Durante a solenidade, o ministro da Defesa, José Múcio, destacou que a abertura do serviço militar inicial feminino é uma evolução natural das instituições militares brasileiras e uma tendência global. Atualmente, as mulheres já ocupam cerca de 10% do efetivo total das Forças Armadas, somando mais de 37 mil profissionais em funções que variam de médicas e dentistas a combatentes e oficiais-generais. O ministro enfatizou que o novo modelo de ingresso fortalece a interoperabilidade em missões internacionais e alinha o país à Agenda Mulheres, Paz e Segurança das Nações Unidas.

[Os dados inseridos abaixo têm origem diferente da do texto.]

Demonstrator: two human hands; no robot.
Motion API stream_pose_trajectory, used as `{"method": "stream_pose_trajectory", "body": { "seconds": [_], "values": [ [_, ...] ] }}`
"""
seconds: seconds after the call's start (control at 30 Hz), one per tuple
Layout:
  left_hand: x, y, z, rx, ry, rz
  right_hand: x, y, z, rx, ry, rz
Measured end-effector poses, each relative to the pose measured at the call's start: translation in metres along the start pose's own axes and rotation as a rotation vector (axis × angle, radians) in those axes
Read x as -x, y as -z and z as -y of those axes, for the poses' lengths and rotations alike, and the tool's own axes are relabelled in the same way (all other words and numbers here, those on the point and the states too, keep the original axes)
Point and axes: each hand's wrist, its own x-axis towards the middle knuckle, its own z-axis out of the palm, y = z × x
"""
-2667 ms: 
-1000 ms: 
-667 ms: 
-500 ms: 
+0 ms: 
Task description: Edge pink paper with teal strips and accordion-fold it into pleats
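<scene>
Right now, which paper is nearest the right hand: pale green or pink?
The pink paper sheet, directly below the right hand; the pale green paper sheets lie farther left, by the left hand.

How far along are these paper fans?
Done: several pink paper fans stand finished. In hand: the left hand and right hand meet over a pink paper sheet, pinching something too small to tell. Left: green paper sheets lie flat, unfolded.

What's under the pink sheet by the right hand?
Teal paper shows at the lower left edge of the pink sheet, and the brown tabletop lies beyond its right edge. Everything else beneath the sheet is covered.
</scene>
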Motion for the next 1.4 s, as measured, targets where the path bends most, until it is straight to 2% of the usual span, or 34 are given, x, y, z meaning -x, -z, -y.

A iniciativa rompe com o modelo anterior, no qual o ingresso feminino ocorria majoritariamente por meio de escolas de formação de sargentos e oficiais ou seleções para profissionais temporários de nível superior e técnico. Com o serviço militar inicial, as voluntárias passam a vivenciar a rotina de caserna desde a base, contribuindo para a legitimidade social e a percepção de igualdade de responsabilidades entre os gêneros na defesa nacional. Múcio ressaltou que essas pioneiras estão “fazendo história” e demonstrando a bravura e a maturidade da mulher brasileira ao optar por um caminho de dedicação e sacrifício.
As novas militares atuarão em diversas frentes operacionais e administrativas, recebendo o mesmo treinamento básico de instrução militar, ética e hierarquia aplicado aos homens. O Ministério da Defesa informou que a expansão do serviço feminino continuará sendo avaliada para os próximos anos, conforme a capacidade de adaptação das organizações militares e a demanda voluntária. A presença feminina nas Forças Armadas é vista como um fator de inovação e adaptabilidade, essencial para o enfrentamento dos desafios de segurança contemporâneos.